Wissenschaftliches

Das Schreiben mit der Hand ist ein vielschichtiger Vorgang, bei dem zahlreiche Areale des Gehirns und des Körpers koordiniert werden. So müssen die Form des entstehenden Buchstabens, der Druck des Stiftes auf die Schreiboberfläche und die Geschwindigkeit des Schreibens ständig beobachtet und korrigiert werden. In seiner Veröffentlichung "Neurolinguistische Grundlagen - Physiologie, Neurologie, Motorik und Kognition des Schreibens" verweist Prof. Dr. Guido Nottbusch (2007) mit Hilfe von Druck und Geschwindigkeit dokumentierenden Schreibtabletts auf diese oben genannten komplexen Zusammenhänge.

Die Feinmotorik des Kindes kann gezielt gefördert werden, so dass das Schreibenlernen effizienter möglich ist. Dr. Christian Marquardt , Motorikforscher und wissenschaftlichen Beirat des Schreibmotorik Instituts begleitete 2011 eine Studie in Zusammenarbeit mit Wiener Schulen und der Pädagogischen Hochschule in Wien. Kinder, die bereits im Vorfeld und während des Schreibenlernens gezielte motorische Übungen regelmäßig durchgeführt hatten, schrieben schneller, fließender und ermüdeten nicht so schnell im Vergleich zu den Kindern der Kontrollgruppe. In einer Studie von Dr.Sandra Sülzenbruck (2012), Leibniz-Institut für Arbeitsforschung Dortmund wurde gezeigt, dass häufiges Schreiben die Feinmotorik fördert.

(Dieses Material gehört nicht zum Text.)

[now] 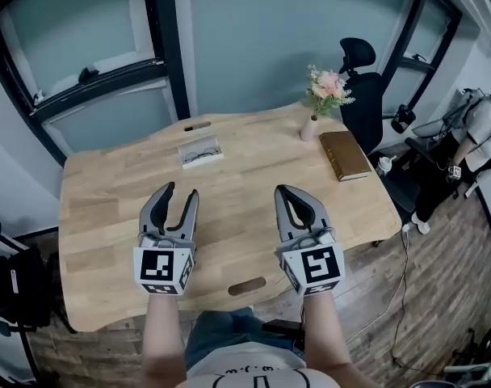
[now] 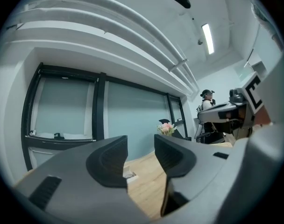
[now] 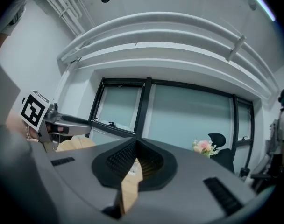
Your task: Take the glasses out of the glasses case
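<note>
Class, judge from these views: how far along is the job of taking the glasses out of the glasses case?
Done: nothing yet. The glasses lie inside the glasses case, far across the table. In hand: nothing. The left gripper is open and empty, the right gripper is shut on nothing, and both are short of the case. Left: reach the case, grip the glasses and lift them out.

No word, number or brand is showing clearly enough to read. The white cube on the left gripper and the matching cube on the right gripper are carrying only black square marker patterns, no letters. The dark print on the person's white shirt is showing too small to read.
</note>
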Tool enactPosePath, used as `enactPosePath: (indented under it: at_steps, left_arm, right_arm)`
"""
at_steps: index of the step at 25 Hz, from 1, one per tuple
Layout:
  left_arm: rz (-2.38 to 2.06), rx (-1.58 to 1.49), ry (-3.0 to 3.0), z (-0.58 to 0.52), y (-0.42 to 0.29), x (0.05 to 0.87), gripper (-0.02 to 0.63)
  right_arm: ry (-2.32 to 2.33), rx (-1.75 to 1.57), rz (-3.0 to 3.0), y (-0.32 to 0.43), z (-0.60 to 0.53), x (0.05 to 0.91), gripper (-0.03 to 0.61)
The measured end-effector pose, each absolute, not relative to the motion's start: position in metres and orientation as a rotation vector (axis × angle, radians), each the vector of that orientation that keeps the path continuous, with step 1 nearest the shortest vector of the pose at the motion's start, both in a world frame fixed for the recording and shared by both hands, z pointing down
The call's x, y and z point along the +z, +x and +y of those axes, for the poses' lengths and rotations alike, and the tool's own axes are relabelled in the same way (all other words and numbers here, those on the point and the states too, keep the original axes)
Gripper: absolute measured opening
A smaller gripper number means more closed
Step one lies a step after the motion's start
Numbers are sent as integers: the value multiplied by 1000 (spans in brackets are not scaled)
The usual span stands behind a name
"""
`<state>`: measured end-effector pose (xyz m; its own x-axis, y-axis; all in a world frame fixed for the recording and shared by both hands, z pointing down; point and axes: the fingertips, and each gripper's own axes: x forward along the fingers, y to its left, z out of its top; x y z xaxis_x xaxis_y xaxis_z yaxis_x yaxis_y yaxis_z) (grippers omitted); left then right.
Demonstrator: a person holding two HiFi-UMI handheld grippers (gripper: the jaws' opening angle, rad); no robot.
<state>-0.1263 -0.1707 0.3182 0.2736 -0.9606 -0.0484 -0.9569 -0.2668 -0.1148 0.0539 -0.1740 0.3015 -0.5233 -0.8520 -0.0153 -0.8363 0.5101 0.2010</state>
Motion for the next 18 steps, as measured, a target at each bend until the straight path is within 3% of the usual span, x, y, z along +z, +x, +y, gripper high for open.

Das Alphabet wird gründlicher verinnerlicht, wenn es handschriftlich erarbeitet wird statt mit PC-Tastatur oder Tablett. Die französische Neurowissenschaftlerin Prof.Dr. Marieke Longcamp (2011), Universite Paul Sabatier, Toulouse wies in mehreren Studien mit Kindern und Erwachsenen darauf hin, dass die verschiedenen Formen der Buchstaben in Verbindung mit den ihnen jeweils notwendigen Bewegungsabläufen in mehreren Arealen des Gehirns gespeichert werden. Der Effekt ist eine deutlich höhere Merkfähigkeit der Schriftzeichen. Aber nicht nur Buchstaben an sich, sondern auch handschriftlich erarbeitete Texte bleiben besser im Gedächtnis haften, wie der Ergonom Timothy Smoker (2012), University of Central Florida belegen konnte. Auch er zeigte, dass die aktivere Motorik zu einer komplexeren und stabileren Verknüpfung im Gedächtnis führt (vgl. auch Geo 08/2014, S.127).

Handschreiben fördert die gedankliche Durchdringung und die sprachlichen Fähigkeiten. In einer interessanten Studie zeigte Virginia Berninger (2011) von der University of Washington in Seattle, dass Aufsätze, die in einer Schule verfasst wurden, bei den Handschreibern länger, besser strukturiert und mit komplexeren Sätzen geschrieben wurden als die Texte derer, die die Tastatur benutzten - und zwar in allen Altersstufen durchgängig.

Ursula Bredel, Professorin für Deutsche Sprache und Literatur an der Univerität Hildesheim weist daraufhin, dass das Schreiben einer Schreibschrift durch das verbundene Schreiben von Silben in einem Schwung der Rechtschreibfähigkeit und dem Spachverständnis zu Gute kommt. Sie begründet es damit, dass sich der Aufbau der Worte nicht allein an den Buchstaben orientiert, sondern an den kleinsten Bausteinen der Sprache, den Graphemen und Phonemen.

Die graphomotorische Fähigkeit wirkt sich auf die korrekte Rechtschreibung und die inhaltliche Qualität der Texte aus. Diesen Zusammenhang fand die Kanadische Sprachwissenschaftlerin Marie-France Morin (2012).